Create an interactive bash session (srun will run bash in real-time, --pty connects its stdout and stderr to your current session).

res-login-1:~$ srun --pty bash -i
med0740:~$ echo "Hello World"
Hello World
med0740:~$ exit
res-login-1:~$

Note you probably want to longer running time for your interactive jobs. This way, your jobs can run for up to 28 days. This will make your job be routed automatically into the long partition as it is the only one that can fit your job.

res-login-1:~$ srun --pty --time 28-00 bash -i
med0740:~$

Pro-Tip: Using Bash aliases for quick access.

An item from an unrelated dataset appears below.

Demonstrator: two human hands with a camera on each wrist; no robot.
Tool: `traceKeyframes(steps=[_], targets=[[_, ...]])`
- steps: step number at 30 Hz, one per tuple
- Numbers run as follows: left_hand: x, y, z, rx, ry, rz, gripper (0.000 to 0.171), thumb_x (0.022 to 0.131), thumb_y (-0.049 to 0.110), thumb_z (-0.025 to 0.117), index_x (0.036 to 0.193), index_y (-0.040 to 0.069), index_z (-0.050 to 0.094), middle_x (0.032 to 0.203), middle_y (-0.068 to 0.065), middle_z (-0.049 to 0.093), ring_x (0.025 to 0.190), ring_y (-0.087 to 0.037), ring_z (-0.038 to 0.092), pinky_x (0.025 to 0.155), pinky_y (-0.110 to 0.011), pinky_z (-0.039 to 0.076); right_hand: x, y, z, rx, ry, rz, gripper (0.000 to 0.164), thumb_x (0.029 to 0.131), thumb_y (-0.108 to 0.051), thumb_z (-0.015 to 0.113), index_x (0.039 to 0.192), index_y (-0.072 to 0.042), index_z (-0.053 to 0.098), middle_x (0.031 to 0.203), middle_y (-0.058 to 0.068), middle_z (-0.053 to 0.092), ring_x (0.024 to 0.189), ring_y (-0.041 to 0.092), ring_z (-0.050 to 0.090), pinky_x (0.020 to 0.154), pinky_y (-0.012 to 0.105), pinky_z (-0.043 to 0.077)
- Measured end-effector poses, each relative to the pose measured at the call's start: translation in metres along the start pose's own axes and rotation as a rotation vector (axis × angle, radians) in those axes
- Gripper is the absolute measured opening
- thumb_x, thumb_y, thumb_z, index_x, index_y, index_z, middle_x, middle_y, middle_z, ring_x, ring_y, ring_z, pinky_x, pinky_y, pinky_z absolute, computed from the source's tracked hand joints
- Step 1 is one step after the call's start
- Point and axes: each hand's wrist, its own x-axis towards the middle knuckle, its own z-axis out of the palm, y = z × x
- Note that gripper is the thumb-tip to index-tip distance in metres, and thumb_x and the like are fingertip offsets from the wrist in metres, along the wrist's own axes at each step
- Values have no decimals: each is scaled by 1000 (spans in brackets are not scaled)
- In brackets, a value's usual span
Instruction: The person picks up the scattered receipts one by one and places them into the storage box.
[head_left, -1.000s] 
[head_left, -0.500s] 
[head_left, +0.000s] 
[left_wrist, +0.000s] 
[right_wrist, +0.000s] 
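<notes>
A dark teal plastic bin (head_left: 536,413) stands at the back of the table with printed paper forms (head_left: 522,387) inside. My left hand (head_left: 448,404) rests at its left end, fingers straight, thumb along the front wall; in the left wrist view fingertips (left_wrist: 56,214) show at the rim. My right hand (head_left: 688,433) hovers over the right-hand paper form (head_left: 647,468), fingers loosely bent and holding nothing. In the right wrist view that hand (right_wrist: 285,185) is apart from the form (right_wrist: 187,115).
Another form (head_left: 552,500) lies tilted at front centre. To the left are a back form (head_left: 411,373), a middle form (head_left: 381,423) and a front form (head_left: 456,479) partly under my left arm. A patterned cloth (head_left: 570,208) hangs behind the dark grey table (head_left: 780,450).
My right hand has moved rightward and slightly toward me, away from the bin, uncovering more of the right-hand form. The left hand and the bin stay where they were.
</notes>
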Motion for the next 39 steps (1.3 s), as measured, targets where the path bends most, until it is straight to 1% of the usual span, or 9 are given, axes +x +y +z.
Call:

res-login-1:~$ alias slogin="srun --pty bash -i"
res-login-1:~$ slogin
med0740:~$ exit
res-login-1:~$ cat >>~/.bashrc <<"EOF"
# Useful aliases for logging in via Slurm
alias slogin="srun --pty bash -i"
alias slogin-x11="srun --pty --x11 bash -i"
EOF

Create an interactive R session on the cluster (assuming conda is active and the environment my-r is created, e.g., with conda create -n my-r r).

res-login-1:~$ conda activate my-r
res-login-1:~$ srun --pty R
R version 3.6.2 (2019-12-12) -- "Dark and Stormy Night"
Copyright (C) 2019 The R Foundation for Statistical Computing
[...]
Type 'demo()' for some demos, 'help()' for on-line help, or
'help.start()' for an HTML browser interface to help.
Type 'q()' to quit R.


> Sys.info()["nodename"]
 nodename
"med0740"
> q()
Save workspace image? [y/n/c]:
res-login-1:~$

Create an interactive iPython session on the cluster (assuming conda is active and the environment my-python is created, e.g., with conda create -n my-python python=3 ipython).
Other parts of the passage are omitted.